# ABOUT THIS TASK
Please give the number of lines in the records below that include "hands", with no other output.

=== DATASET ===

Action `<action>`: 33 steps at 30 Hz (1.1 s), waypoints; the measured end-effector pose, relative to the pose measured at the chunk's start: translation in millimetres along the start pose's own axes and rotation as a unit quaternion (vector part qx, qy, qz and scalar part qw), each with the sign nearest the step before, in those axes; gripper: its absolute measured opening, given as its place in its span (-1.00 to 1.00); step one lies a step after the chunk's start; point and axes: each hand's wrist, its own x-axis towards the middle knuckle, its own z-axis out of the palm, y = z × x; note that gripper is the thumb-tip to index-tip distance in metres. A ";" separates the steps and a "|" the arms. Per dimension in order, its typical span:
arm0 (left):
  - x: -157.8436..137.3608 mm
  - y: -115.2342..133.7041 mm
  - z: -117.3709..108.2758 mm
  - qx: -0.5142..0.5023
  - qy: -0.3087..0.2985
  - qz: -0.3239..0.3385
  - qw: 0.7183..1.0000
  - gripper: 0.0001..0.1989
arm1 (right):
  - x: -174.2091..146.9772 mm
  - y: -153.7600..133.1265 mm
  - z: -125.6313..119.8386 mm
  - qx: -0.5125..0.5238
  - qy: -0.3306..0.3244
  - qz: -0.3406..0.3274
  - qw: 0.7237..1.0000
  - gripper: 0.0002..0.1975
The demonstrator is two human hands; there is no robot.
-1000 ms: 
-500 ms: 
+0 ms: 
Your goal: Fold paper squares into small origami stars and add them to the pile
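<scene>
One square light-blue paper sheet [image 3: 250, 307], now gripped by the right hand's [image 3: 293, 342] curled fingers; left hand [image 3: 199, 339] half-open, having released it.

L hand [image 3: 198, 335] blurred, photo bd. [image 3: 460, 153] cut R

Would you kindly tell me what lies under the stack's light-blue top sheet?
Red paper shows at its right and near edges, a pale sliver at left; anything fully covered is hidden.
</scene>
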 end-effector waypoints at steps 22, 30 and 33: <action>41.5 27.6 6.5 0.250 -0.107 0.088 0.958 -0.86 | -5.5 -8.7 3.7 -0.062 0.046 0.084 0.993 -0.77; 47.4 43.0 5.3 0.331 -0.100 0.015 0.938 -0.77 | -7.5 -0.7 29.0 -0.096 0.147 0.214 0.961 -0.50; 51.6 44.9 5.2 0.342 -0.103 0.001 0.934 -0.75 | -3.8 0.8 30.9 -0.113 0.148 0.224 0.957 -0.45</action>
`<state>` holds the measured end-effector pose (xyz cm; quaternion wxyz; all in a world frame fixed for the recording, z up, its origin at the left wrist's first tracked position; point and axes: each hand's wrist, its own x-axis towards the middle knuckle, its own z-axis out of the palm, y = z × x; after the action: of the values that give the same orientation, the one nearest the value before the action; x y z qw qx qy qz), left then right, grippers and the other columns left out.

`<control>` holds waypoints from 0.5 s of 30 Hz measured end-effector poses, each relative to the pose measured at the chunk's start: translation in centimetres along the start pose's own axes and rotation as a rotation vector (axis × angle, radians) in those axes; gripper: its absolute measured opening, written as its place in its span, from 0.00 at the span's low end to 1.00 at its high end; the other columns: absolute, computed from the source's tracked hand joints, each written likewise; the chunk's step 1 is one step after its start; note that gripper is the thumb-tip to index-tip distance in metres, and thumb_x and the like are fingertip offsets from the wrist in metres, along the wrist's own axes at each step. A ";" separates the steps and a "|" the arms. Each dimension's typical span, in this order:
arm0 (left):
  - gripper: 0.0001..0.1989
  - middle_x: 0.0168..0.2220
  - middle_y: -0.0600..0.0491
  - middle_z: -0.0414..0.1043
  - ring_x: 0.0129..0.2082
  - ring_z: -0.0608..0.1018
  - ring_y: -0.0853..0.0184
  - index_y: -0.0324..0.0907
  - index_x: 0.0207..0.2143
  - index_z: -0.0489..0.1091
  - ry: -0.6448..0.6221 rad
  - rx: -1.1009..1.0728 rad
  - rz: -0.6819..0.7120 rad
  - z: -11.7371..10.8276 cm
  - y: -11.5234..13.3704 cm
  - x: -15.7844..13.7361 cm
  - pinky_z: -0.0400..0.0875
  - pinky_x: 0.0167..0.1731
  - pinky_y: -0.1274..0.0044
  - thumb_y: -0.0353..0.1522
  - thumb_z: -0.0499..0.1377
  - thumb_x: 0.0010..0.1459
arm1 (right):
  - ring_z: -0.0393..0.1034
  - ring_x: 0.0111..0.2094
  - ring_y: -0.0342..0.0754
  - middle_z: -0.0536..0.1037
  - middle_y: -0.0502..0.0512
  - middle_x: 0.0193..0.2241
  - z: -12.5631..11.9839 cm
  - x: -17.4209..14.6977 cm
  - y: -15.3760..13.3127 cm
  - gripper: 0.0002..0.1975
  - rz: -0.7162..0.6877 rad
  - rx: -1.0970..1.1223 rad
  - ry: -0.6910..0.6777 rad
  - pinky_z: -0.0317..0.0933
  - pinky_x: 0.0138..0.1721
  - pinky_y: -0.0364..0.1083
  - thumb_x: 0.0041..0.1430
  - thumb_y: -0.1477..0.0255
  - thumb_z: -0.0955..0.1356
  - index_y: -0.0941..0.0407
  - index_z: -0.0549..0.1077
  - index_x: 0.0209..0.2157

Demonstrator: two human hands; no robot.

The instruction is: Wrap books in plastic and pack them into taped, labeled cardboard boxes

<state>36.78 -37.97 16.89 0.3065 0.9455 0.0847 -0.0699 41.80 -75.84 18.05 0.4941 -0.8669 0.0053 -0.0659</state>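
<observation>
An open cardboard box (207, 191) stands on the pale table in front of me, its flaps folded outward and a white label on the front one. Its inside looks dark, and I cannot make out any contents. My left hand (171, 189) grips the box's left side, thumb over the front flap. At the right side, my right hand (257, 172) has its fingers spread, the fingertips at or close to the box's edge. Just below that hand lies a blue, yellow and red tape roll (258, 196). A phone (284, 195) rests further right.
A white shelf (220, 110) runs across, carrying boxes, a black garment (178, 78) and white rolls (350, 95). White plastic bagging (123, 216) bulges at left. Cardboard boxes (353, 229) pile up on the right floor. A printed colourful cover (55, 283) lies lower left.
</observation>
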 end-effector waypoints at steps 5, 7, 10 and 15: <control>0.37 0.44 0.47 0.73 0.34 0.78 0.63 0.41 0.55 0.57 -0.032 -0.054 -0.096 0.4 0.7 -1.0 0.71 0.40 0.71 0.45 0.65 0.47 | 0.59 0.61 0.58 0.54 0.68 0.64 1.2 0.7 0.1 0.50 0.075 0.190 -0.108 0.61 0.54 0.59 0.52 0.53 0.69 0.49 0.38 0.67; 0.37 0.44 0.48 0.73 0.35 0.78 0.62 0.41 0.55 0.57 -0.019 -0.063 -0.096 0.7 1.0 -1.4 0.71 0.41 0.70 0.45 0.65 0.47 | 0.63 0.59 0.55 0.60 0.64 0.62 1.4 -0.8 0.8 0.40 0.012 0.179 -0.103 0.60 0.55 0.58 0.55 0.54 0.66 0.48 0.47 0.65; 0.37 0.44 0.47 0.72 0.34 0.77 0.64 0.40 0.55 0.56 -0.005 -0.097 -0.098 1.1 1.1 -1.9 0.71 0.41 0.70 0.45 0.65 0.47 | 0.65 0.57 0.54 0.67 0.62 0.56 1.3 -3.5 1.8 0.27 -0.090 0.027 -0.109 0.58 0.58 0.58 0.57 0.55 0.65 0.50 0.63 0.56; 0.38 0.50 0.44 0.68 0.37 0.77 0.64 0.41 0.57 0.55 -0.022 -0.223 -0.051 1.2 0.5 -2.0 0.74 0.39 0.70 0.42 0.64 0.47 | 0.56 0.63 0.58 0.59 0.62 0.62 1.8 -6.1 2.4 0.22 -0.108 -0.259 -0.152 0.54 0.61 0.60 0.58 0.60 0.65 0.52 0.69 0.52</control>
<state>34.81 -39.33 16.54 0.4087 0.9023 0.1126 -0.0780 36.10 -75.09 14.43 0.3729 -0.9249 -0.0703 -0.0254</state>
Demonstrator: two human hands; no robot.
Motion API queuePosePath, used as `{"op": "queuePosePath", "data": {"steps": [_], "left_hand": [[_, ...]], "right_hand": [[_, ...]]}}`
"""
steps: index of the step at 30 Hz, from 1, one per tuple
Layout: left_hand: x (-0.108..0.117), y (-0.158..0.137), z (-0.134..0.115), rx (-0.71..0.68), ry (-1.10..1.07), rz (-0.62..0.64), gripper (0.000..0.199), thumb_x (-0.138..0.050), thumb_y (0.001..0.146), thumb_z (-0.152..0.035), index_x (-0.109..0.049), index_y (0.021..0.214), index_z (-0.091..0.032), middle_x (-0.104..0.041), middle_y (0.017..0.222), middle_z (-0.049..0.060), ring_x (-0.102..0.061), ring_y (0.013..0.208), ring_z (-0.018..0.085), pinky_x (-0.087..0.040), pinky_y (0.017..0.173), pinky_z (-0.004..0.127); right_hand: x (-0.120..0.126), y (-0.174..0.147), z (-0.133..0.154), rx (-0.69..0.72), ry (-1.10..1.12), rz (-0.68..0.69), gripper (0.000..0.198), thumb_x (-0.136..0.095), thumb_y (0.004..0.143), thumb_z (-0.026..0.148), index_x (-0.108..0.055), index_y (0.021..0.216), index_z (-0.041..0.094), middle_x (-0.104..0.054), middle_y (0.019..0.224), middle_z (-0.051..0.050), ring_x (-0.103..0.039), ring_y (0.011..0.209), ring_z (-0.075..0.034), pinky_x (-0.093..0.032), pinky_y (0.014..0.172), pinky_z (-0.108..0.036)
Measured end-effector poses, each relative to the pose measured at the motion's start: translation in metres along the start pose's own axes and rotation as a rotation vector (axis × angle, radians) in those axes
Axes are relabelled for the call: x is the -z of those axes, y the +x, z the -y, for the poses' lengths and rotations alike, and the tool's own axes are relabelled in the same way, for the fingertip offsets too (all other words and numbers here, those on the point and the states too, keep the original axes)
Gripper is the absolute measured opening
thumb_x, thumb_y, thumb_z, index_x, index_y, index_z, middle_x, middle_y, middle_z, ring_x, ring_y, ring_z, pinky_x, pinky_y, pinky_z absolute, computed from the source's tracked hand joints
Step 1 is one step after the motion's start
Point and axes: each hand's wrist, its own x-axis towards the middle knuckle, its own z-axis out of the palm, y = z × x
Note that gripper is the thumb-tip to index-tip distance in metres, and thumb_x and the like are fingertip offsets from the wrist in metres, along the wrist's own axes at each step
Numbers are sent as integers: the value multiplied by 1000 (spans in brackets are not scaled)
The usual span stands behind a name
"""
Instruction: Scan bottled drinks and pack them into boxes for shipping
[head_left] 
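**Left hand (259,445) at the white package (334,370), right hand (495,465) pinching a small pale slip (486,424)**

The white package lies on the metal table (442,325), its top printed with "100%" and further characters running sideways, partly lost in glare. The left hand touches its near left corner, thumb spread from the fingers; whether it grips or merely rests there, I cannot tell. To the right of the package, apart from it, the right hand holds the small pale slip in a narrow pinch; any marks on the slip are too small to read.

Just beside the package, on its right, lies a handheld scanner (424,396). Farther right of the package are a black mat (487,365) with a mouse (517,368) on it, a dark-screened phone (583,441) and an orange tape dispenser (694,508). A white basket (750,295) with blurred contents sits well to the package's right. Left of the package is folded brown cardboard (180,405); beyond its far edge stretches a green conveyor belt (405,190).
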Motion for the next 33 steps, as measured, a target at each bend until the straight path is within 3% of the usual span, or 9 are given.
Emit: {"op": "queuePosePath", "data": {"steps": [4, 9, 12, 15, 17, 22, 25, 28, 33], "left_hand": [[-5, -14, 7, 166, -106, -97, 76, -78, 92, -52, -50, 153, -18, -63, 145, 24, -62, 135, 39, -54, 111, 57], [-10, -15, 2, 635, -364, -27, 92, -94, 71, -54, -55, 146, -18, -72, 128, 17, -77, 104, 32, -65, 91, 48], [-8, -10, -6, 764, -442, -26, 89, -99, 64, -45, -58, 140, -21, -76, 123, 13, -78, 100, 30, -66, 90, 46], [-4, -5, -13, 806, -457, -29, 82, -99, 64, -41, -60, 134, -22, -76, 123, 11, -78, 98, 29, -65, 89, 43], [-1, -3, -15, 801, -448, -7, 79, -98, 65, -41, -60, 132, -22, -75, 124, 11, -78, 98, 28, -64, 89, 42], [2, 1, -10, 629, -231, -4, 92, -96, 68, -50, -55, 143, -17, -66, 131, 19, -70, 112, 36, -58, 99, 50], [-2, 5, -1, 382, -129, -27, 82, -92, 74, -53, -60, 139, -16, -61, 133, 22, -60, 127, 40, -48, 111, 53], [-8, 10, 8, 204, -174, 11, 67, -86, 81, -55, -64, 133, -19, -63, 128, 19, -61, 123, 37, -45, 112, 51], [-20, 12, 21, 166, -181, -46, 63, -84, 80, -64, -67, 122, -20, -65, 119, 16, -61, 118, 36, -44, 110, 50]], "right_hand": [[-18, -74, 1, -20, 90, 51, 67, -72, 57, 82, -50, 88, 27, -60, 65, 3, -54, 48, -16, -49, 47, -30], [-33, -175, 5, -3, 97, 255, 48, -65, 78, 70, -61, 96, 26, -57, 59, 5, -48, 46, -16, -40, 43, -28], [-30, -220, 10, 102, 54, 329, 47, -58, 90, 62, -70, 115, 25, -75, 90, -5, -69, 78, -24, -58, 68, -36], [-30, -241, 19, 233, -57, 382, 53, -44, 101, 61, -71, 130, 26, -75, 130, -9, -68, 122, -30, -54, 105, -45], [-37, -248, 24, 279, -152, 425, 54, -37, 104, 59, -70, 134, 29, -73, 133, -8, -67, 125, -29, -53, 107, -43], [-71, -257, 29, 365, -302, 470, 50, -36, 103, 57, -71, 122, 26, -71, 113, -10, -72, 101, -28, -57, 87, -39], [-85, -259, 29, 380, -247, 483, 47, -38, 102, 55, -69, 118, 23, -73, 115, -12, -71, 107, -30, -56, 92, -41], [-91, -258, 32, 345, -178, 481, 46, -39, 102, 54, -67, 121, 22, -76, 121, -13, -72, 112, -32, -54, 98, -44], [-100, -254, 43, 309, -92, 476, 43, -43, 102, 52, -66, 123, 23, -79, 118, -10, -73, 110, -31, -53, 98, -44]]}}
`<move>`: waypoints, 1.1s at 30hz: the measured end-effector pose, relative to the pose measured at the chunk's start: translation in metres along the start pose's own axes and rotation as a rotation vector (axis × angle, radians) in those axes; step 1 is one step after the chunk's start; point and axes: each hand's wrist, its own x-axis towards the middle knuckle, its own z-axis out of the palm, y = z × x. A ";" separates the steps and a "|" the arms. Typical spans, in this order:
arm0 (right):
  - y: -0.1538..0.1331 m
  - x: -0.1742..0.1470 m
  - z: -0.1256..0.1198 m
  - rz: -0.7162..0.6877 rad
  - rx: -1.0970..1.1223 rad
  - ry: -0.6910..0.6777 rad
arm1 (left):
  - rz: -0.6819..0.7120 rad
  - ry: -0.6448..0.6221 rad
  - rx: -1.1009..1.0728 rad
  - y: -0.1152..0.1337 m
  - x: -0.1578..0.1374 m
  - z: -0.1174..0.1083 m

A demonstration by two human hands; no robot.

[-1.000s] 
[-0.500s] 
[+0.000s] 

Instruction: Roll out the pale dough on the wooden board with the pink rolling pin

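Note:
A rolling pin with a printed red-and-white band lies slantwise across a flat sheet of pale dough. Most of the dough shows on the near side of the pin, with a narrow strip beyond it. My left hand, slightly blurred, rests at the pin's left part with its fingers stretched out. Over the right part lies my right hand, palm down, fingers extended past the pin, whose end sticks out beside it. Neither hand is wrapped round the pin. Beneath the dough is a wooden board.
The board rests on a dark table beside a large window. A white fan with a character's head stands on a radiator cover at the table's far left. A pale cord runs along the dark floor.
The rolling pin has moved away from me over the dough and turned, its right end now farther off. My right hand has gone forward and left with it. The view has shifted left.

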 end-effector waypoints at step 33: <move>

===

# EXERCISE RESULT
4